Design, characterization and evaluation of the drug-loaded chitosan/cerium oxide nanoparticles with pH-controlled drug release

Abstract

In recent years, polymer/metal oxide nanoparticles as a high-performance nanomaterials have gained great attention in different industrial areas such as biotechnology, cosmetic, automotive, textile, and concrete.
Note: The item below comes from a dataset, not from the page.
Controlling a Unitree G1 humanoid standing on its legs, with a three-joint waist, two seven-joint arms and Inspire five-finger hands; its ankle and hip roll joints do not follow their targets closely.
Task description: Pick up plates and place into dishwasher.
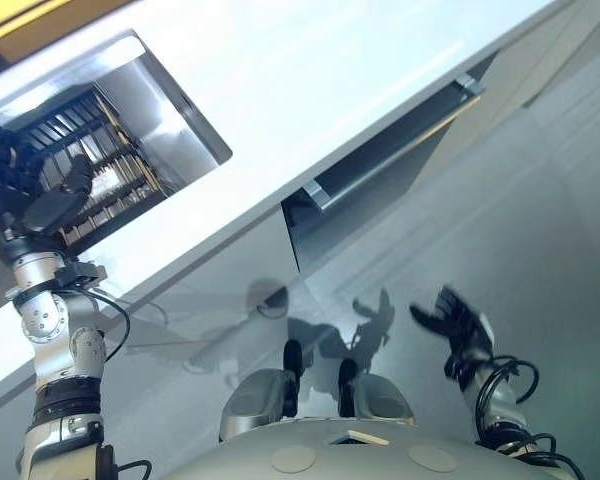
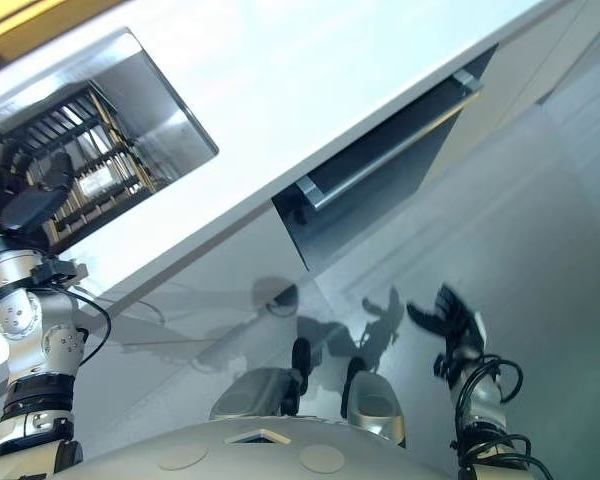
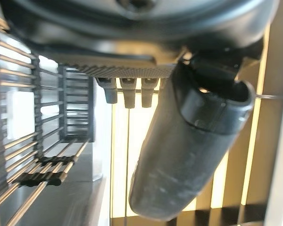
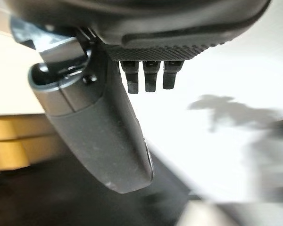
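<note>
A steel sink (image 1: 175, 115) is set into the white countertop (image 1: 320, 70) at the upper left, with a dark wire rack (image 1: 105, 165) inside it. Among the wires lies something pale (image 1: 107, 181); I cannot tell whether it is a plate. My left hand (image 1: 25, 190) is raised in front of the sink's near end, open and empty. Its wrist view looks past the thumb (image 3: 188, 150) at the rack wires (image 3: 42, 155). My right hand (image 1: 458, 325) hangs low at the right above the floor, open and empty, thumb (image 4: 104, 136) standing out.
Below the counter edge a dark appliance front with a long steel handle (image 1: 400, 150) stands slightly ajar. Pale cabinet fronts (image 1: 210, 270) run beneath the counter. Glossy grey floor (image 1: 540, 220) spreads to the right.
</note>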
In this study, novel chitosan/cerium oxide nanoparticles (Chi/CeO2 NPs) were synthesized to improve the bioavailability of the drug based on the assembly of inorganic nanoparticles at the polymer-NPs interfaces. The surface morphological property, chemical structure and drug release profile of synthesized NPs were characterized by scanning electron microscopy (SEM), Fourier transform infrared spectrophotometer (FTIR) X-ray diffractometer (XRD), and UV-visible technique. The particle size of spherical Chi/CeO2 NPs was found to be < 40 nm with a prepotent surface. Different kinetic model parameters such as zero-order, first-order, Higuchi, Bhaskar, and Ritger-Peppas models were calculated to investigate the drug release mechanism. The amount of Methotrexate (MTX) release from the surface of CeO2 NPs and the interface of Chi/CeO2 NPs were found to be 12.4% and 66.26%, respectively. According to experimental results, we observed that interfaces between Chi/CeO2 NPs and MTX in a structure could have a profound effect on the percentage of MTX drug release. We showed that the synthesized inorganic NPs could be proposed potentially as an effective inorganic nanocarrier with controlled MTX release.